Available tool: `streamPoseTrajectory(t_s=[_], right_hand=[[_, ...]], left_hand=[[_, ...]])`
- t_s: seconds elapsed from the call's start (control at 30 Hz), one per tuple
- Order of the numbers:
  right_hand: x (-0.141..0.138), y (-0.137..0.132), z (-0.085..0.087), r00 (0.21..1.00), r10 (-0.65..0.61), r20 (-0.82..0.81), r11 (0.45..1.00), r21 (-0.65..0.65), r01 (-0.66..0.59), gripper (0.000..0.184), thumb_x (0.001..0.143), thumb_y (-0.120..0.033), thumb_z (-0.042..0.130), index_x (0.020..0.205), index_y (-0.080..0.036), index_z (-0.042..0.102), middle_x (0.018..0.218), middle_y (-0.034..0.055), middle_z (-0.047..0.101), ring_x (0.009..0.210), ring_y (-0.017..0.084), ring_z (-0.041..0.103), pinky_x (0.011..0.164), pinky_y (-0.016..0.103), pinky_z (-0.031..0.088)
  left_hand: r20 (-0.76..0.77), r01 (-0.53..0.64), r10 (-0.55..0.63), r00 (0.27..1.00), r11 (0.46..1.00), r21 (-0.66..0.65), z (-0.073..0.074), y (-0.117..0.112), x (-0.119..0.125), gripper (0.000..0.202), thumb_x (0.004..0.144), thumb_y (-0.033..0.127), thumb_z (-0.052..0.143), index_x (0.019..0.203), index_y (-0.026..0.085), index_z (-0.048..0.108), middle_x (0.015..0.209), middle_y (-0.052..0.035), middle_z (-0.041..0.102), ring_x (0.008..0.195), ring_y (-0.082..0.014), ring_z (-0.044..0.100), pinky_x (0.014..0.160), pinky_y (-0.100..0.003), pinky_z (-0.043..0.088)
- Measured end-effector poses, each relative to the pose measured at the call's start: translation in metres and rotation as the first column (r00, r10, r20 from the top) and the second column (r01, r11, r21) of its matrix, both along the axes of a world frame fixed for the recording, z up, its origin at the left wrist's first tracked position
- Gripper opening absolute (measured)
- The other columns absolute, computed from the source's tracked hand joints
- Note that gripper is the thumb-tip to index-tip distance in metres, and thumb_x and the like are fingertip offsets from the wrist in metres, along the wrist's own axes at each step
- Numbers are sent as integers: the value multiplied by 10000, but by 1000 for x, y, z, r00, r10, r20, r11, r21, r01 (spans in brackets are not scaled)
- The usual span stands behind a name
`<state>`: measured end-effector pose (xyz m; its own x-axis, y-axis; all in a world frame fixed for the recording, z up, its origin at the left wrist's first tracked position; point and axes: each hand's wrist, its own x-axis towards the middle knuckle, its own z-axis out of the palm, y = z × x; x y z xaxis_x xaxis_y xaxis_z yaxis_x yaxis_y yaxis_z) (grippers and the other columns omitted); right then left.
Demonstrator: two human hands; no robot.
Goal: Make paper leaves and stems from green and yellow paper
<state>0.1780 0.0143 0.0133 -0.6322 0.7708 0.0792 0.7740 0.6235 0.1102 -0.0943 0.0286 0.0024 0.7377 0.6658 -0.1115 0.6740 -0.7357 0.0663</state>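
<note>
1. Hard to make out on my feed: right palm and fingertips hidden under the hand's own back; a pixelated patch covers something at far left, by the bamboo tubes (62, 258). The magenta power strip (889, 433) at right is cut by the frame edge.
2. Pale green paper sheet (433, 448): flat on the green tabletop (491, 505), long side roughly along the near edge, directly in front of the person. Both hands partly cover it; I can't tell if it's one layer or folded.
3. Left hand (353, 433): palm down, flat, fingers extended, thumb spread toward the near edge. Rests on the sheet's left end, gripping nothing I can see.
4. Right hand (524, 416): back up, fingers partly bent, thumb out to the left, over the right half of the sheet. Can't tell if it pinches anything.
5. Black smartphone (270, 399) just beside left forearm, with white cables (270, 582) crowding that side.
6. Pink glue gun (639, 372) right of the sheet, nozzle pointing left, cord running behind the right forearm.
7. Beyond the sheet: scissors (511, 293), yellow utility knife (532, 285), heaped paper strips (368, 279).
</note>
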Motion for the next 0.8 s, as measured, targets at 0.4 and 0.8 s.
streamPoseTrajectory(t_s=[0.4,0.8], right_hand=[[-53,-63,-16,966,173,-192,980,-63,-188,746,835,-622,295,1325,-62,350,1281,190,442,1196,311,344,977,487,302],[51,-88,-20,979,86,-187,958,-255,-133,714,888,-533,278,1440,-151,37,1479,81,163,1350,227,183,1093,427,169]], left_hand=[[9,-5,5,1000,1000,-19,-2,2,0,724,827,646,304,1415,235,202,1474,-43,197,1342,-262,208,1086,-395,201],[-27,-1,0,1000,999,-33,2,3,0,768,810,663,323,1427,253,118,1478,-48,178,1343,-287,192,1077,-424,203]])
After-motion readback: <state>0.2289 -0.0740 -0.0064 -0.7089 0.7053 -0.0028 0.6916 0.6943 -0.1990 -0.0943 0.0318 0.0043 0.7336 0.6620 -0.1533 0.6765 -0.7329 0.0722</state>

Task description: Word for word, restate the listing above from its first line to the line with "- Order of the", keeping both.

Solution below:
Available tool: `streamPoseTrajectory(t_s=[_], right_hand=[[_, ...]], left_hand=[[_, ...]])`
- t_s: seconds elapsed from the call's start (control at 30 Hz), one per tuple
- Order of the numbers:

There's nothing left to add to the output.